If Athens does not include in the expansion the aforementioned areas of the Aegean, Athens will have succumbed to the blackmail of the casus belli, implicitly but clearly accepting that Ankara has a say in those areas as well. Conversely, if 12-mile territorial waters are secured everywhere, with the exception of the islands of the eastern Aegean, any informal negotiation with Ankara would involve a compromise there, ie 8-10-mile territorial waters. I had repeated the above argument in 2018 in my article “Territorial waters: good five in hand, but not only in the Ionian”.

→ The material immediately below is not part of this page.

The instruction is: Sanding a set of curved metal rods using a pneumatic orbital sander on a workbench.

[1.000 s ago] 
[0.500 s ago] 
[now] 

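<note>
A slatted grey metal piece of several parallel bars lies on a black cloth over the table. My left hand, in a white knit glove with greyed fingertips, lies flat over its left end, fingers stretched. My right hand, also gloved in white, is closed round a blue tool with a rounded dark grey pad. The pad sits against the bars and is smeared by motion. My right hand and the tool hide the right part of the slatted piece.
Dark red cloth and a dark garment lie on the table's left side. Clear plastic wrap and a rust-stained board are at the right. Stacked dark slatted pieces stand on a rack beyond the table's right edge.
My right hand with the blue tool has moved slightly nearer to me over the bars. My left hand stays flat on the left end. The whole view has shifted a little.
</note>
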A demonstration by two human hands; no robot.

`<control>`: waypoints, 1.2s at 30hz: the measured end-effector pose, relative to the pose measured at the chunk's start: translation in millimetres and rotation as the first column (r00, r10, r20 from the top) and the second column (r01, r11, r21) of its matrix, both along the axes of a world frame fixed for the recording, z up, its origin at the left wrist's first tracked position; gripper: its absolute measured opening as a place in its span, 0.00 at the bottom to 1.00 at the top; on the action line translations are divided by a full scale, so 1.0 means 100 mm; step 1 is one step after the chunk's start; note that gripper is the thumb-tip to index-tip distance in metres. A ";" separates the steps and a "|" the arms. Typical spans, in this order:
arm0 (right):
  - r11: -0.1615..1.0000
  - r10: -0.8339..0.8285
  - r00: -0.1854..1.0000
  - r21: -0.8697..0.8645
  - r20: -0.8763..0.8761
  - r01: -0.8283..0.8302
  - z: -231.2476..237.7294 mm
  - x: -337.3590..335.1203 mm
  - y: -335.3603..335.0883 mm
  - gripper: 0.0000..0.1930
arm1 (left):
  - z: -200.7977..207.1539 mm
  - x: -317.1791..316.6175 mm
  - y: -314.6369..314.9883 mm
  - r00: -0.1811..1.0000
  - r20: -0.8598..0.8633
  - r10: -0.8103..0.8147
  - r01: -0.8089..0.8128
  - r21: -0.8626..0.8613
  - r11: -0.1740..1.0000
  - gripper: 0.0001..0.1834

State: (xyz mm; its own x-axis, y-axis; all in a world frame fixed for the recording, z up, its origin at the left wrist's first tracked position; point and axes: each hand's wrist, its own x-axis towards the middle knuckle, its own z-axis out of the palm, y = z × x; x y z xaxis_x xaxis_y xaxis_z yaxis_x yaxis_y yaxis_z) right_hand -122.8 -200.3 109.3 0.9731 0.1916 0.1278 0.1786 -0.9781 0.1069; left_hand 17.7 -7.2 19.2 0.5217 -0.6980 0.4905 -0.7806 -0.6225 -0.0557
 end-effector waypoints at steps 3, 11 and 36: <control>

The hesitancy of the past for territorial waters
The current situation is suitable for closing the bays with baselines everywhere and for extending the territorial waters to 12 miles everywhere, except the islands of the eastern Aegean. This is because the Erdogan regime is trying to play the “nice guy” in view of the EU March Summit, but mainly until it finds out what the Biden administration has in mind for US-Turkish relations.
If Athens takes the step, in the worst-case Erdogan will abandon the exploratory contacts, assuming the cost, and if the territorial waters to expand everywhere, except in the eastern Aegean, in the current situation Erdogan will probably send the Oruc Reis to 7-8 miles from the coast in Greek territorial waters. In other words, he will challenge Greece to protect its territorial waters this time and not a potential EEZ, as happened in the summer south of Kastellorizo.
The hesitation of the past turned a then diplomatically manageable problem into a difficult one today. Until 2013, Ankara had not raised the claims it is making today. The “Blue Homeland” was not yet a state dogma, and Erdogan was much more restrained because he faced civil wars, first with the post-Kemalist regime and later with the Gulen movement.
Greece should extend its territorial waters everywhere, except the eastern Aegean, but it would be appropriate to have entered into a military assistance agreement with France and even better to have a Mediterranean alliance with the participation of Egypt, the Emirates, and indirectly except clearly with Israel. Such an alliance would change the balance of the Eastern Mediterranean. This is not an easy task, but it is worth exhausting all the opportunities to do so.